START Provided information

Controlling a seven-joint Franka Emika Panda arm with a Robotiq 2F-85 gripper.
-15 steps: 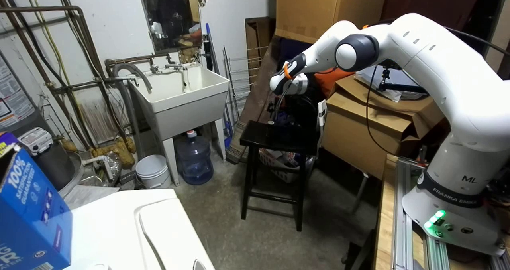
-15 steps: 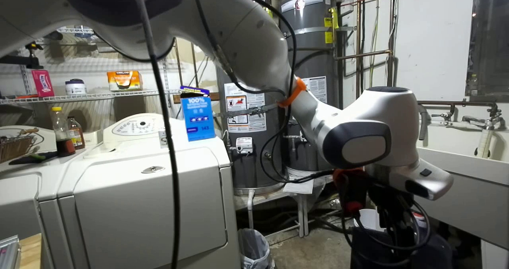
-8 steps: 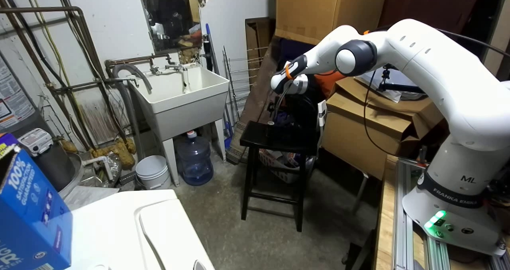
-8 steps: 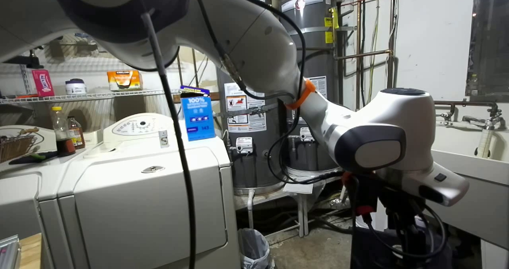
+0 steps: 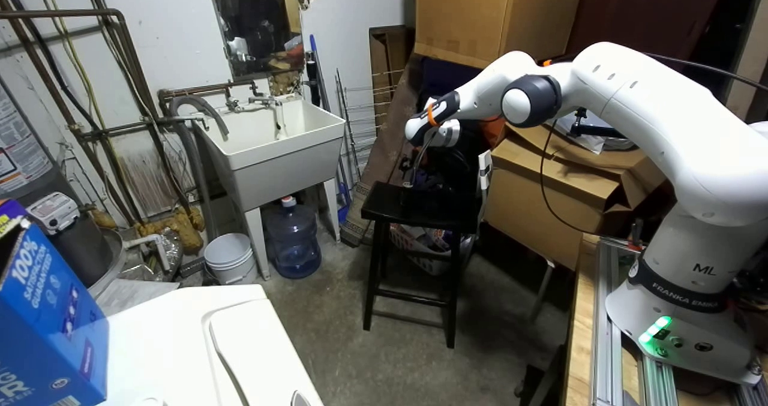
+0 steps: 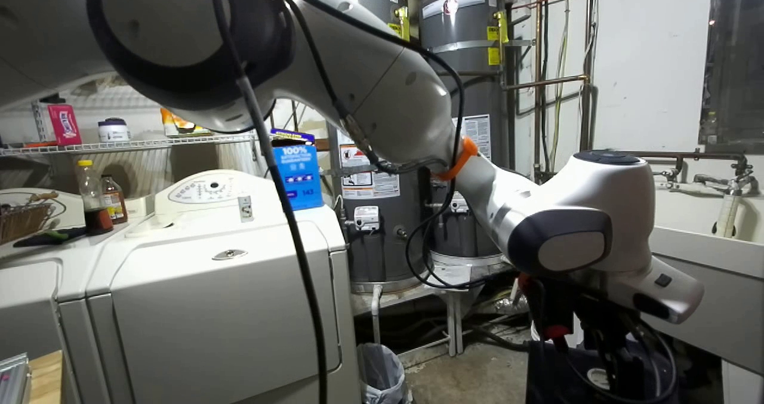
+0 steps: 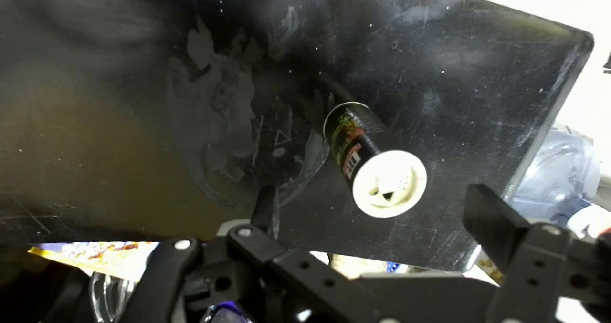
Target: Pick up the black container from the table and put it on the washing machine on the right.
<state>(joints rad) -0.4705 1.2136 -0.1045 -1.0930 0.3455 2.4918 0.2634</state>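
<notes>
Black container (image 7: 363,144), cylindrical, with colour-printed label and pale lid pierced by holes; stands upright on the table (image 7: 453,98), set in from its edges. Table: black, stool-like, braced legs, top scuffed and marked. Gripper (image 7: 374,203): above the table, fingers (image 7: 491,218) spread wide, one to either side of the lid in the wrist view, both apart from it. Washing machine (image 5: 162,340): white, in both exterior views, well apart from the table; blue box (image 5: 54,328) standing on top. Sink (image 5: 288,160): pale, on legs; blue water jug (image 5: 294,238) on the floor beneath.
</notes>
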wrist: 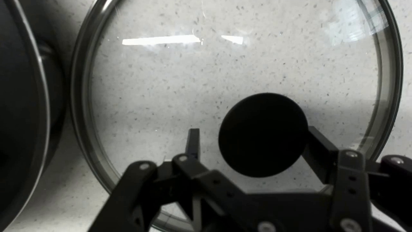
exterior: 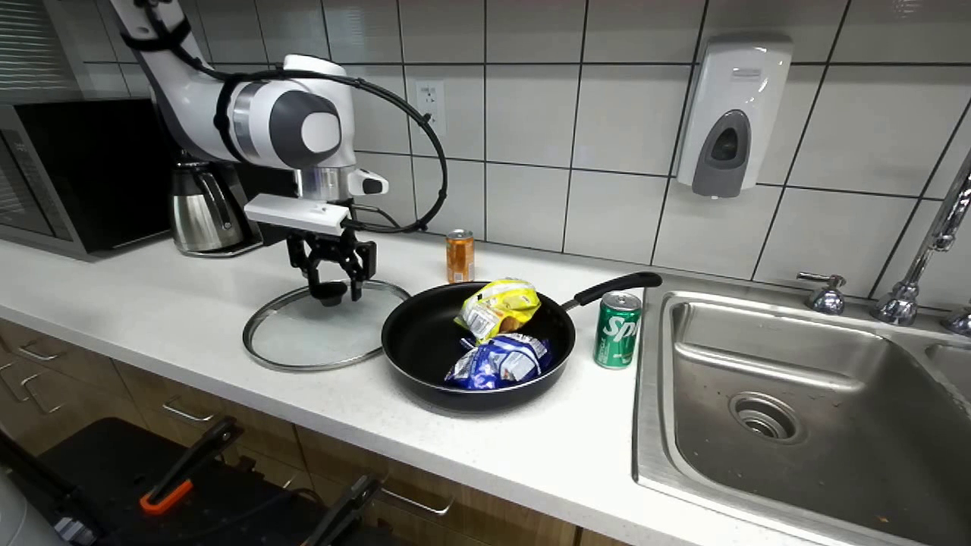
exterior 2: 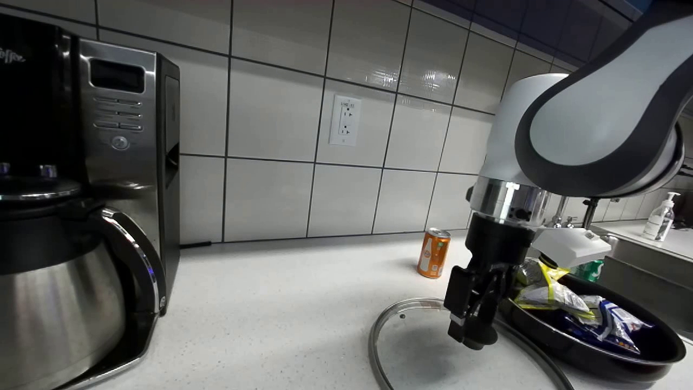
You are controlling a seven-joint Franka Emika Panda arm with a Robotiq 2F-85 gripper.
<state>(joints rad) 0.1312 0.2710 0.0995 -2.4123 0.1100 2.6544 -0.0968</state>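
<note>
Our frying pan holds a yellow snack bag and a blue bag, Sprite can nearby. We see the gripper wide at the lid knob

Bright, even light washes the white speckled bench, leaving a soft shadow below the round black frying pan. In the wrist view, glare streaks the metal-rimmed clear glass lid; its black disc-shaped knob sinks into solid darkness and the black jointed pincer looks slightly soft. Glossy pale rectangular wall tiles carry rippled highlights in an exterior view, dimming toward the upper right.
</note>
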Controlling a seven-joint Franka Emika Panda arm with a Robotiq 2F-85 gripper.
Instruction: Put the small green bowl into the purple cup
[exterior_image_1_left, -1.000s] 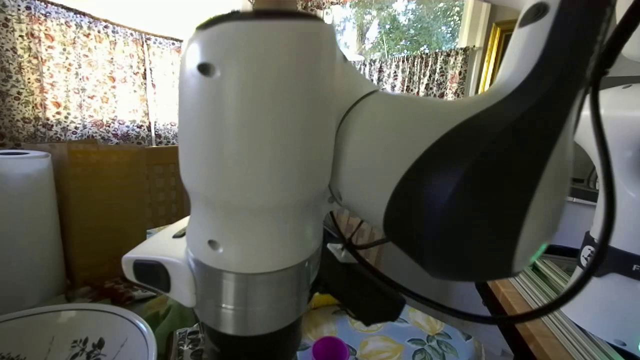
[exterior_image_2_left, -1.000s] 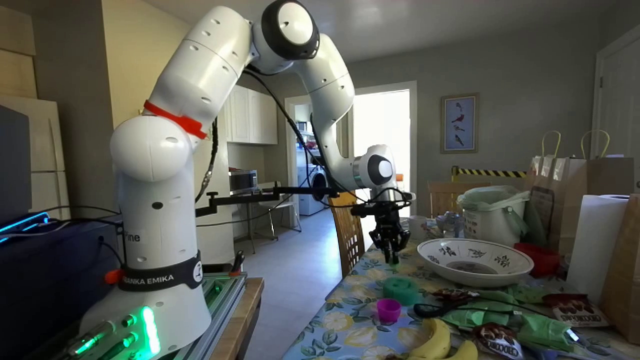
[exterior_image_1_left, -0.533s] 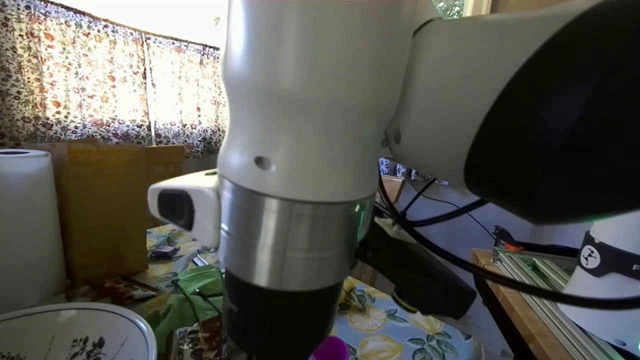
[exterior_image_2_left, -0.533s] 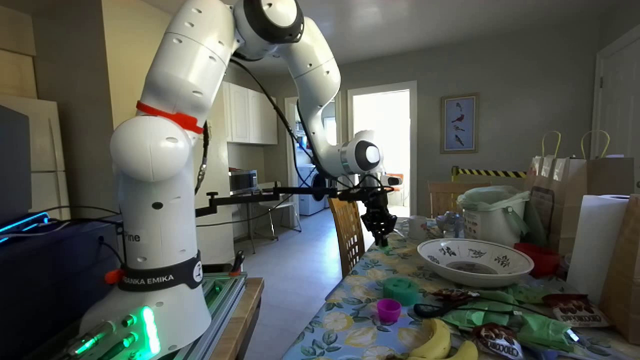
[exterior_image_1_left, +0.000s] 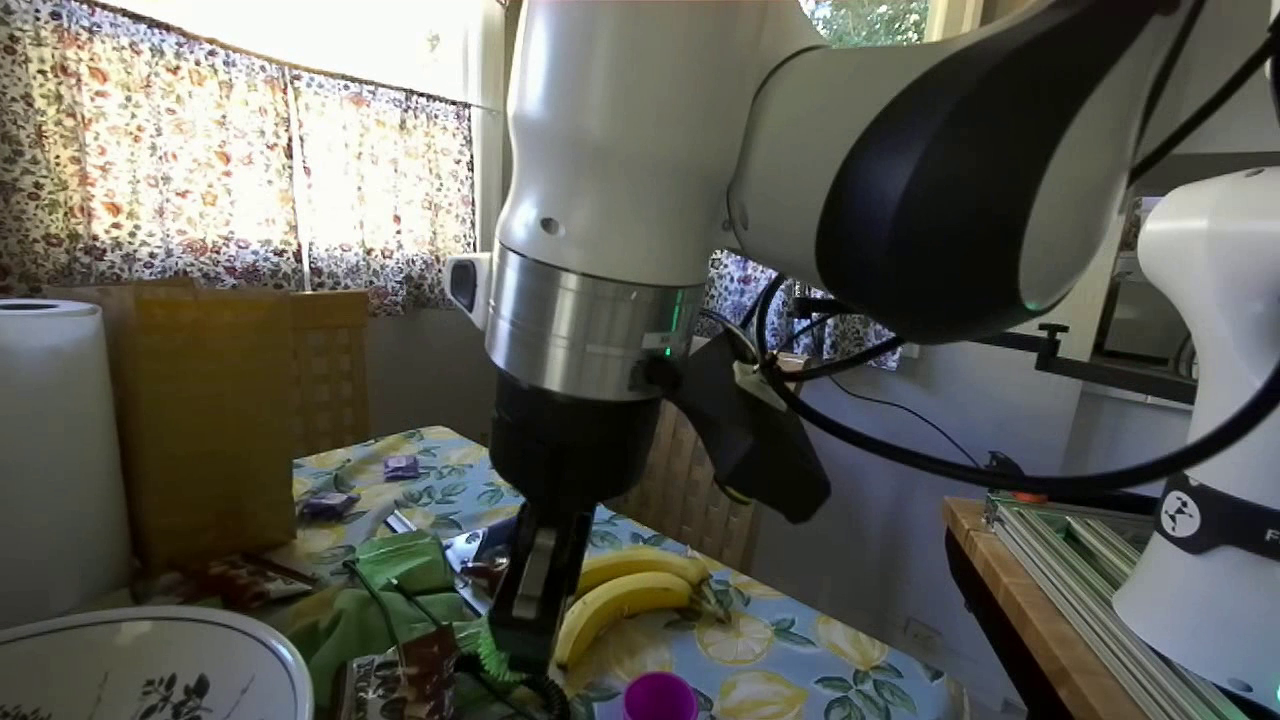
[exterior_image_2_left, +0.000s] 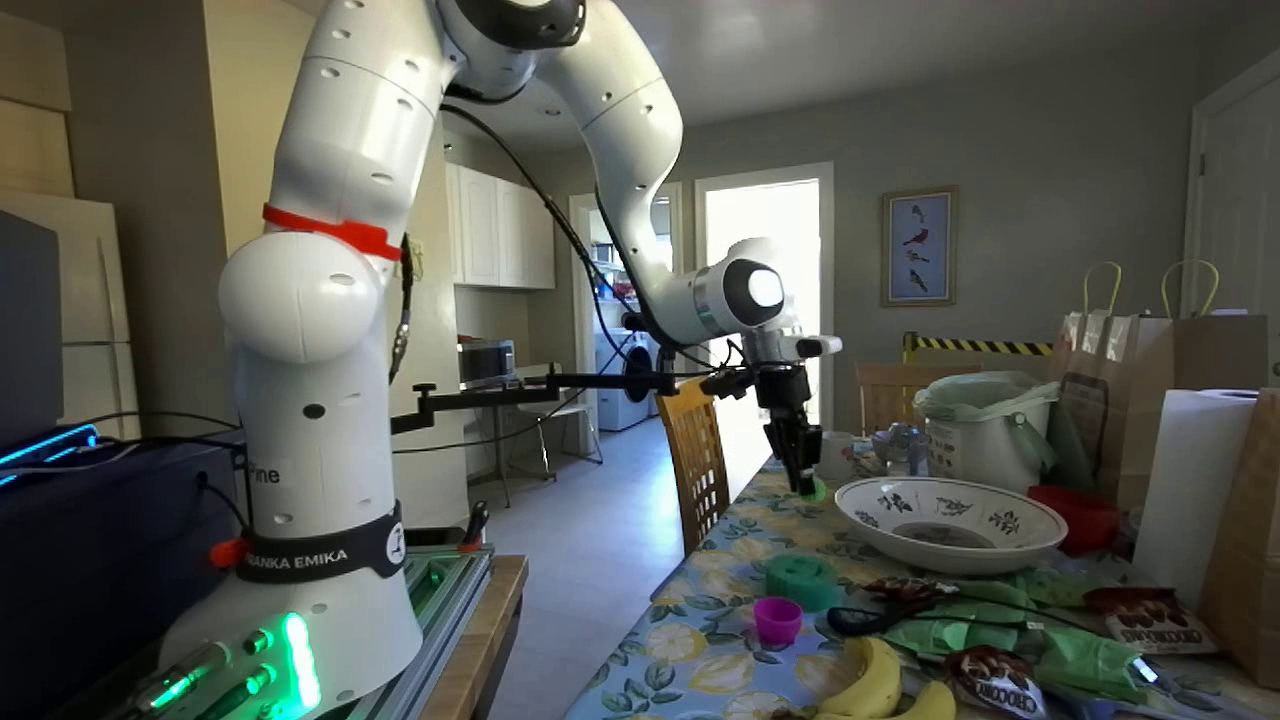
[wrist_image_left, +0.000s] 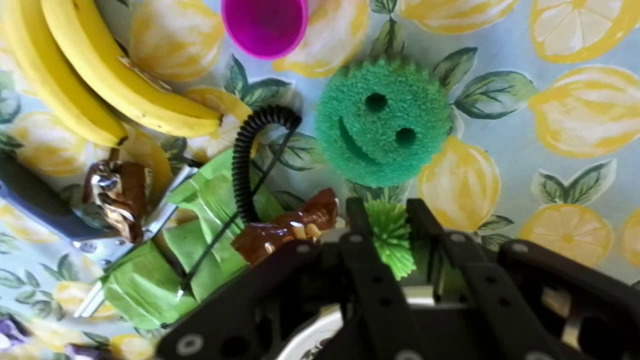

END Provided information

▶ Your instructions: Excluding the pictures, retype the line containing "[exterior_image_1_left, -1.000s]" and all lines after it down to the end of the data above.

▶ Answer area:
[exterior_image_1_left, -1.000s] 
[exterior_image_2_left, -1.000s] 
[exterior_image_1_left, -0.533s] 
[exterior_image_2_left, -0.533s] 
[exterior_image_1_left, +0.000s] 
[exterior_image_2_left, +0.000s] 
[wrist_image_left, +0.000s] 

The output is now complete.